* _Input_:
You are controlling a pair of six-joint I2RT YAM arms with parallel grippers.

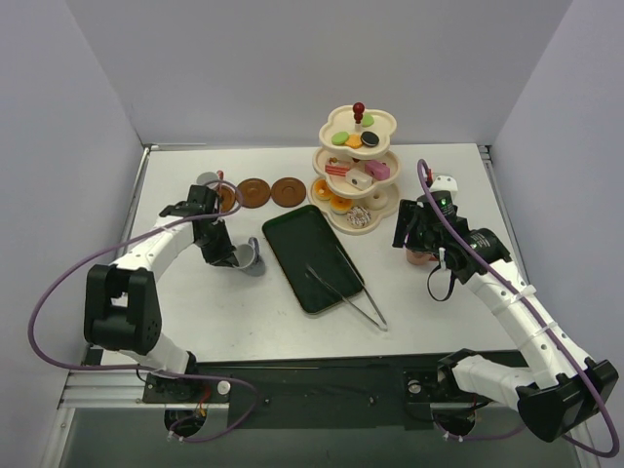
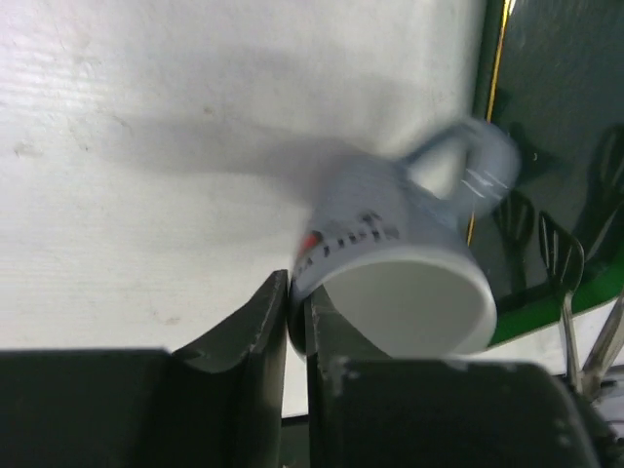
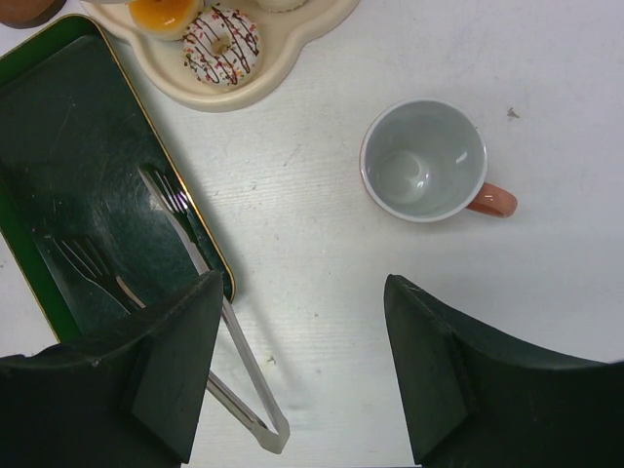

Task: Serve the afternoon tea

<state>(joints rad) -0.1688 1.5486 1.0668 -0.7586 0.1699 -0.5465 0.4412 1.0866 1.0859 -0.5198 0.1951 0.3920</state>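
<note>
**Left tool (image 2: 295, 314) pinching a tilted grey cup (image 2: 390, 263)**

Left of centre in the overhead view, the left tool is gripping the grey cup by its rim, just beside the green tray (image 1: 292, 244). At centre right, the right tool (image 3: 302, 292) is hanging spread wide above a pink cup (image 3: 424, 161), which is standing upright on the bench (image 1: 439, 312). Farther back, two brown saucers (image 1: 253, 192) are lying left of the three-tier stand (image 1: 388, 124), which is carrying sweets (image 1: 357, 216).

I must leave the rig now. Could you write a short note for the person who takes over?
Left gripper: shut on the rim of the grey cup, tilted, beside the tray.
Right gripper: open above the pink cup, which stands upright on the table.
Done: sweets are on the stand.
Left: these two cups are not on saucers; two saucers lie bare.
</note>
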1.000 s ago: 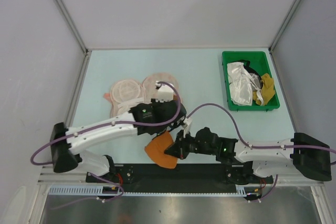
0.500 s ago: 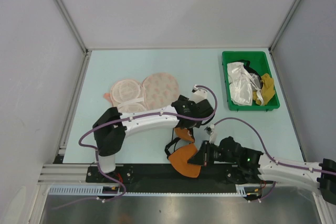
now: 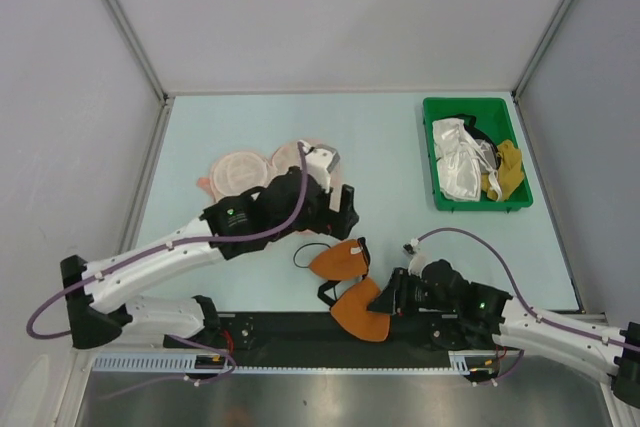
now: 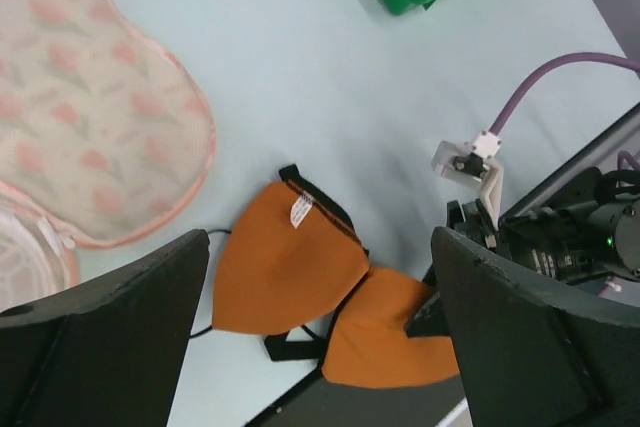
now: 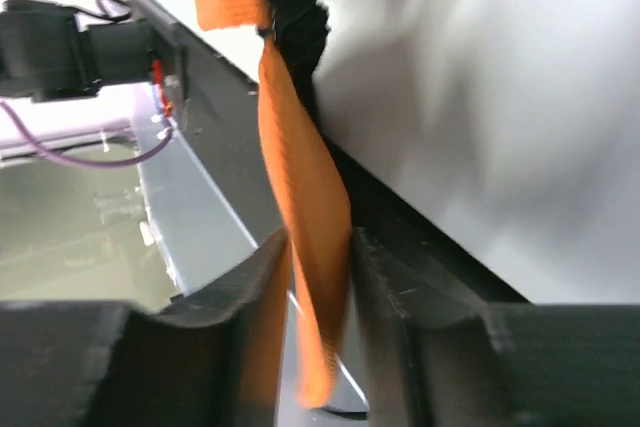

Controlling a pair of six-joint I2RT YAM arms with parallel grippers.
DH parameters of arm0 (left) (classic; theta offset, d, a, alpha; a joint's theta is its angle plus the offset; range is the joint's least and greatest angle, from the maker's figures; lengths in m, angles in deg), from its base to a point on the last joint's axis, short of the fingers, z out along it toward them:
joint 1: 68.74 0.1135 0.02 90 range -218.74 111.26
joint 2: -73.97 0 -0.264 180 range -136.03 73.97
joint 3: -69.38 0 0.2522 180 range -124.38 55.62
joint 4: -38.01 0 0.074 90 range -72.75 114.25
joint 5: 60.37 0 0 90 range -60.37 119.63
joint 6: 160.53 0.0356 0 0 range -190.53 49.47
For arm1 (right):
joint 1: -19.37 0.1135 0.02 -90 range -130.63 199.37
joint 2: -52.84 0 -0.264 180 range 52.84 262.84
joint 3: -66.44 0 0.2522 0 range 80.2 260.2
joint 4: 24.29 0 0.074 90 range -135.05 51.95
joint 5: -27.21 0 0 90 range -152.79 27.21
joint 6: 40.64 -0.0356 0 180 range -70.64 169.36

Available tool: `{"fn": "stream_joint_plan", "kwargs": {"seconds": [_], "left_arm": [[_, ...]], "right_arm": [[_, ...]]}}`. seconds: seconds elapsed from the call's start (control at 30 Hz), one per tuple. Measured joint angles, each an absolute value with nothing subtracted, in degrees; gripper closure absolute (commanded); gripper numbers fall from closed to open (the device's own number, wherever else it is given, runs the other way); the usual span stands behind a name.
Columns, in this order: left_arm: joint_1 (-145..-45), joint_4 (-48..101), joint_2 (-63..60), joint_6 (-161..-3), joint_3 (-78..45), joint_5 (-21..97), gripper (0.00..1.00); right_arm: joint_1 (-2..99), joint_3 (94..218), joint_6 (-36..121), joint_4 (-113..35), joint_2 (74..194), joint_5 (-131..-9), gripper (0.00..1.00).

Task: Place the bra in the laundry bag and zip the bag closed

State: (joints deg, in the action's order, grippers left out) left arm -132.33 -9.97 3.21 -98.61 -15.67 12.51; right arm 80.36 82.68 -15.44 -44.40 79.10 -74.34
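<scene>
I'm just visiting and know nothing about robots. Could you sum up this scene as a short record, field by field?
Bra: orange, on the table, near cup past the front edge
Laundry bag: pink, behind the left arm, bra not in it
Left fingers: open, above the bra, holding nothing
Right fingers: shut on the bra's near cup
Green bin: far right, holding white and yellow items

Left pincer [image 4: 320, 237] spread wide, hovering; right pincer [image 5: 318, 242] low, clamped.
</scene>
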Motion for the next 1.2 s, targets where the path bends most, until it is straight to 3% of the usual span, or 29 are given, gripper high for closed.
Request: {"fn": "stream_joint_plan", "kwargs": {"seconds": [0.1,0.3,0.4,0.63,0.93,1.2], "left_arm": [[-129.9,-7.2,7.2,-101.4,-8.6,16.2,0.07],[-127.7,-4.0,1.3,-101.2,0.7,25.5,0.08],[-127.0,-2.6,-2.4,-96.6,-0.2,28.8,0.04],[-125.4,-4.0,-17.3,-87.4,-15.8,28.8,0.02],[-121.4,-3.9,-23.0,-87.0,-12.5,31.8,0.01],[-121.4,-1.1,-23.5,-87.5,-6.1,36.9,0.09]], "right_arm": [[80.1,83.2,-14.8,-45.5,81.3,-73.7,0.47],[79.9,85.2,-13.1,-50.6,84.2,-73.2,0.55],[79.9,85.2,-13.2,-51.2,84.1,-73.2,0.59],[79.9,85.3,-13.3,-52.1,80.5,-71.4,0.63],[79.9,85.3,-14.0,-51.9,81.2,-70.9,0.63],[79.8,85.3,-14.0,-51.8,82.6,-70.8,0.68]]}}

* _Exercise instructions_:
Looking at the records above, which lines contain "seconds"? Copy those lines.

* _Result of the exercise_:
Available tool: `{"fn": "stream_joint_plan", "kwargs": {"seconds": [_], "left_arm": [[_, ...]], "right_arm": [[_, ...]]}}`. seconds: seconds elapsed from the call's start (control at 30 Hz), one per tuple. Measured joint angles, each an absolute value with nothing subtracted, in degrees; gripper closure absolute (commanded); gripper numbers fall from closed to open (the device's own number, wherever else it is given, runs the other way); the usual span stands behind a name.
Request: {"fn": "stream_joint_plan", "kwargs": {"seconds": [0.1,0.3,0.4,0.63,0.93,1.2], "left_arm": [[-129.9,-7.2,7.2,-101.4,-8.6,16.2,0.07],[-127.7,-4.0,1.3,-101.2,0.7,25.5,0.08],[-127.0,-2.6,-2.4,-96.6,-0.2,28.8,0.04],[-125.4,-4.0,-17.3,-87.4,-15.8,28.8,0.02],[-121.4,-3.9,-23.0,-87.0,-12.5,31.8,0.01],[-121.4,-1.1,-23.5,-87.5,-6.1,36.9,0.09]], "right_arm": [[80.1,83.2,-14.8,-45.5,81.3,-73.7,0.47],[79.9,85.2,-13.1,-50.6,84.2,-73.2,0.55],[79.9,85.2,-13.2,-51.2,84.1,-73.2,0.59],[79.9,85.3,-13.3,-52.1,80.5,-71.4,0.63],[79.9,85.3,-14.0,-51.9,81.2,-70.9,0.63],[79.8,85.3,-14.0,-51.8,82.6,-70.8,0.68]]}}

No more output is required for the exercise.